Le modèle propose une ligne moderne, mais volontairement plus conventionnelle que Concept 6. Sa physionomie évoque d’ailleurs clairement un mix entre un SUV Peugeot et un Range Rover, avec une silhouette statutaire et des proportions cohérentes pour le segment.

Dans le détail, le travail de design reste soigné. Les arches de roues sont creusées, tandis que la surface vitrée, fortement teintée, s’étire du pare-brise jusqu’à l’arrière du véhicule, sans interruption.
À l’arrière Peugeot à intégré au Concept 8 un diffuseur très marqué et un becquet qui prolonge une ligne plongeante, apportant une touche plus dynamique à un ensemble globalement massif.

Comme pour Concept 6, l’enjeu dépasse le simple exercice de style. Concept 8 préfigure un futur SUV de série, appelé à être produit en Chine avec Dongfeng, pour répondre à la fois au marché local et à des ambitions internationales.
Une ambition encore théorique
Reste une limite importante : à ce stade, tout cela reste encore au niveau du concept. Pas de fiche technique détaillée, pas de calendrier précis de lancement, pas de positionnement tarifaire.
On comprend la direction, mais pas encore l’exécution. Et dans un marché aussi compétitif que la Chine, c’est souvent là que tout se joue. Entre l’intention et le produit final, l’écart peut être significatif.

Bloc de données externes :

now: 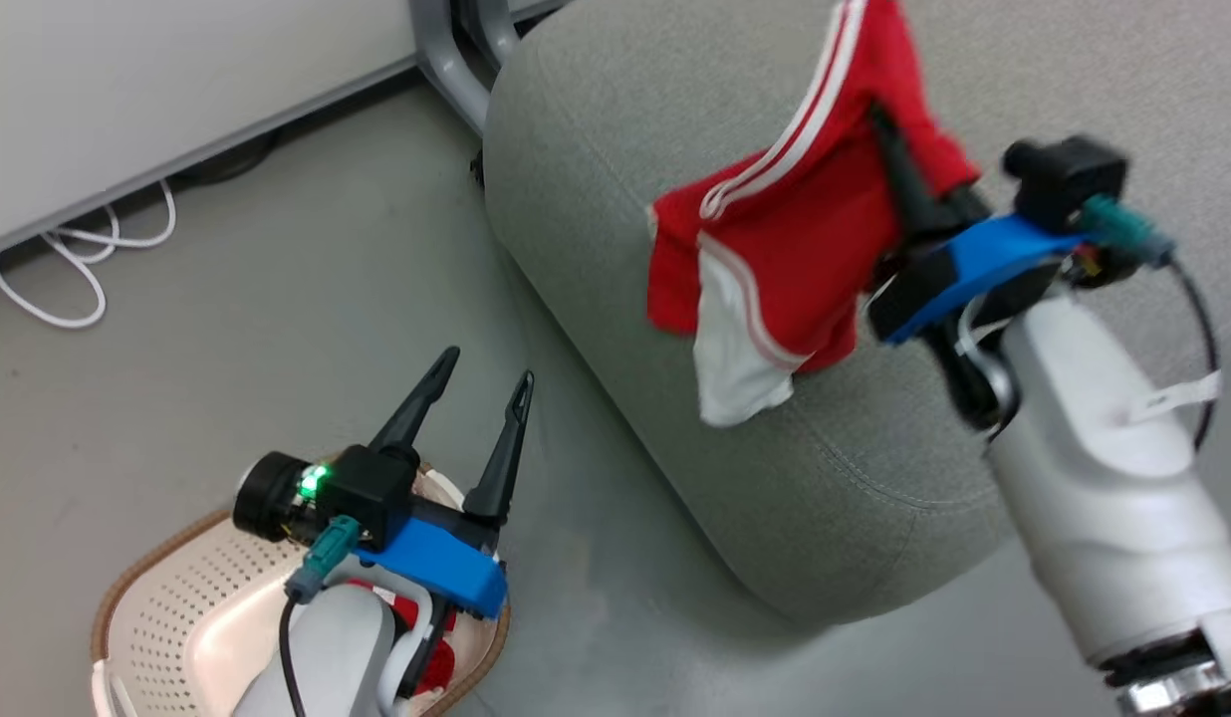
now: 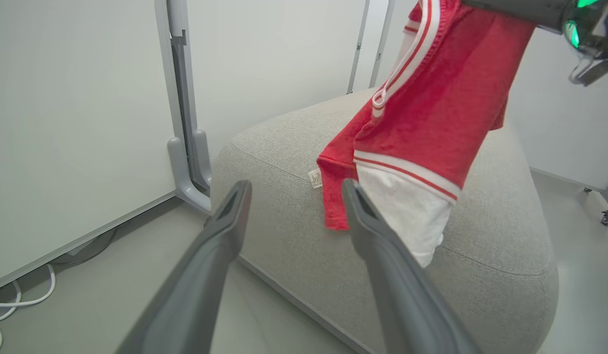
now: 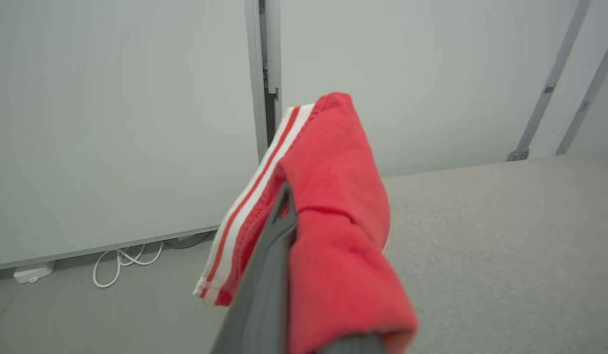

Ce que Pékin dit de Peugeot
Le retour du géant français à Pékin montre que Peugeot a identifié les bons leviers. On le savait déjà, mais cela confirme une électrification assumée, une montée en gamme progressive et surtout une intégration plus forte dans l’écosystème chinois.
La marque ne se contente plus d’adapter ses modèles. Elle cherche à construire une stratégie où la Chine devient un point de départ pour son développement global « en Chine, pour la Chine ». Reste maintenant à voir si cette ambition se traduira rapidement en véhicules concrets, qui pourront rivaliser avec la concurrence féroce de l’Empire du Milieu.